-- Provided records follows --

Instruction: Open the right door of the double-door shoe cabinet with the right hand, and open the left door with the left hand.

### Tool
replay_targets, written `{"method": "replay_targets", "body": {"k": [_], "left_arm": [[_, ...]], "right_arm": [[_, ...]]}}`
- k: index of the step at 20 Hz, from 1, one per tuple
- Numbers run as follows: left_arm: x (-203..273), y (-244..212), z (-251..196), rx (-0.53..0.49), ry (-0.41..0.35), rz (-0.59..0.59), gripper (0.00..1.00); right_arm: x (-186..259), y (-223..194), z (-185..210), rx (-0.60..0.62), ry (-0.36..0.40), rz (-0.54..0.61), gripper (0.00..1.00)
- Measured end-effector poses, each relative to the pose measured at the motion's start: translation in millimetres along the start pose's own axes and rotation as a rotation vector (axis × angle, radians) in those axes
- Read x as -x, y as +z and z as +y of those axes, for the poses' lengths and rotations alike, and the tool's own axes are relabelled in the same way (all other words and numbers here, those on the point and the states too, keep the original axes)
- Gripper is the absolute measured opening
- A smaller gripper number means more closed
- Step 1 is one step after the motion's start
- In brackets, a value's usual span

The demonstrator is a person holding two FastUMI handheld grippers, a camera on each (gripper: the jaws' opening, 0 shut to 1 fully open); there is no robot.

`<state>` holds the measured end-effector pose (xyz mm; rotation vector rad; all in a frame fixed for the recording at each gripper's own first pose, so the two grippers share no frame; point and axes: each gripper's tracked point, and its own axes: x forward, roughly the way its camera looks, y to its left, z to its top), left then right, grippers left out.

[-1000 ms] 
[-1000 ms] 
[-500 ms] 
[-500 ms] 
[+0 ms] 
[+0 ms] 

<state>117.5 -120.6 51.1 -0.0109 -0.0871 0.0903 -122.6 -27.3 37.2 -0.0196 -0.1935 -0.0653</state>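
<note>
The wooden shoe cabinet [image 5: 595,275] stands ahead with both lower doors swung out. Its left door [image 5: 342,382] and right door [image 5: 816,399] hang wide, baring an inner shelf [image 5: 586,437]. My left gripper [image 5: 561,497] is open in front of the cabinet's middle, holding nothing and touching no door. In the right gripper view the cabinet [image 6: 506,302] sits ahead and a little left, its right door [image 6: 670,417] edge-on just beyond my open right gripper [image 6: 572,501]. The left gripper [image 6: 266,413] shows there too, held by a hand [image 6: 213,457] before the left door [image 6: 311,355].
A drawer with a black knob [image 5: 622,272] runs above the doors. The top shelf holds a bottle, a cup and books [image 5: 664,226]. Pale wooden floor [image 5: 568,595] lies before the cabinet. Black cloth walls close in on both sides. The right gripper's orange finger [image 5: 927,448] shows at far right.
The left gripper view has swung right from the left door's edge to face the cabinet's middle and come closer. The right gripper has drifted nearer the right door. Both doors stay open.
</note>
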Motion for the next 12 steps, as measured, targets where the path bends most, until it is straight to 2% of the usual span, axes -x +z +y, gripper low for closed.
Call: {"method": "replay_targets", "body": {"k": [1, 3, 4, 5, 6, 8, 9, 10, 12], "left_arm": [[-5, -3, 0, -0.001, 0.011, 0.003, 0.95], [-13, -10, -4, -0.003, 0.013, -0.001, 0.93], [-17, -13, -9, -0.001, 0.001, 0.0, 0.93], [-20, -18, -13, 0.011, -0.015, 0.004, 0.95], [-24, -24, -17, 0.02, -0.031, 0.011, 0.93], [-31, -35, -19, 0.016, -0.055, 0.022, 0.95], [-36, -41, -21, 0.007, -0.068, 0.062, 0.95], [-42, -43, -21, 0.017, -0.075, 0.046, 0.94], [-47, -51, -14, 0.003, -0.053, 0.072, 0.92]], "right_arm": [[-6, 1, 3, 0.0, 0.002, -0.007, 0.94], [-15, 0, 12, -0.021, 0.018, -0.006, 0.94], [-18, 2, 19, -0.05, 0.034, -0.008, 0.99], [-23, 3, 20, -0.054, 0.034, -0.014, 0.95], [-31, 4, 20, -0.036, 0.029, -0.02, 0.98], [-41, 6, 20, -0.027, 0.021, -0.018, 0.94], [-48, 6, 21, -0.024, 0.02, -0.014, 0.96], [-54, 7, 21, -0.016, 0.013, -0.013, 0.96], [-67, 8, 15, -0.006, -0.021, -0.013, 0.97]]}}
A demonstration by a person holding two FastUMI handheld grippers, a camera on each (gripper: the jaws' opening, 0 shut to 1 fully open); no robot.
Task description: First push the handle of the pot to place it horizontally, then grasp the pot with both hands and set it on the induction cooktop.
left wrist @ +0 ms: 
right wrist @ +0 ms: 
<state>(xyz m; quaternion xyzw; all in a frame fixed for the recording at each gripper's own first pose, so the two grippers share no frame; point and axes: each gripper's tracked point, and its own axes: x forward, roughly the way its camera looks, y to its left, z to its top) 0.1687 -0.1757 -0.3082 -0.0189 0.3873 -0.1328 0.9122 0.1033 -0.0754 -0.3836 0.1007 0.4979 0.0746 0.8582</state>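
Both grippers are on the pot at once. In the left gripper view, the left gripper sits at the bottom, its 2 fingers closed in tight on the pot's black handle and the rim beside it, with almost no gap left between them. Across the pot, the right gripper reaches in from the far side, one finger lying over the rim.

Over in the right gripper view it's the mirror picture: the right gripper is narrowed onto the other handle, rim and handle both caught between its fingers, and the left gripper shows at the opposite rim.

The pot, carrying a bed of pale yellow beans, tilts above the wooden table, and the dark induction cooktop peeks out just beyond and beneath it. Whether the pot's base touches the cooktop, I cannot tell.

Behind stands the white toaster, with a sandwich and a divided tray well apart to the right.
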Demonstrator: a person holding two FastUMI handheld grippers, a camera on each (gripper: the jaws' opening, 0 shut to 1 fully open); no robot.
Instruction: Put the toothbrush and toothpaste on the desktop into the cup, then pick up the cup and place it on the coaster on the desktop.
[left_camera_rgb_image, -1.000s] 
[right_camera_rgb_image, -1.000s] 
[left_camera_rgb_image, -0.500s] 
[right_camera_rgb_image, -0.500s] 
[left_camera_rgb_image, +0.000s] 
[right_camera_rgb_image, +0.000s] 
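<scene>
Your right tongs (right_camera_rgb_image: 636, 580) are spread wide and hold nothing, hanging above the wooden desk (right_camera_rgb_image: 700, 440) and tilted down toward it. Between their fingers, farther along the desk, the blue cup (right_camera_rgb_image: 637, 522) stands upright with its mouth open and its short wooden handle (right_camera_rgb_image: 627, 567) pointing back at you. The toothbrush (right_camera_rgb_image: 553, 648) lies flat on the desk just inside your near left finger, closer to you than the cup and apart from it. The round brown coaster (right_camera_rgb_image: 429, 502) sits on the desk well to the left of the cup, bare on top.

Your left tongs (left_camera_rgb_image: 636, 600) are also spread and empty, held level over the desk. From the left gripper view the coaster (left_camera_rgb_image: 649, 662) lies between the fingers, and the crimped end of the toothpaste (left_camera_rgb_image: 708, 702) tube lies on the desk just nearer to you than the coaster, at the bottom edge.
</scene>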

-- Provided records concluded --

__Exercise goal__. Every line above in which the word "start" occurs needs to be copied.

__Reply to the task__.
- Measured end-effector poses, each relative to the pose measured at the motion's start: translation in millimetres along the start pose's own axes and rotation as a rotation vector (axis × angle, radians) in those axes
- Step 1 is one step after the motion's start

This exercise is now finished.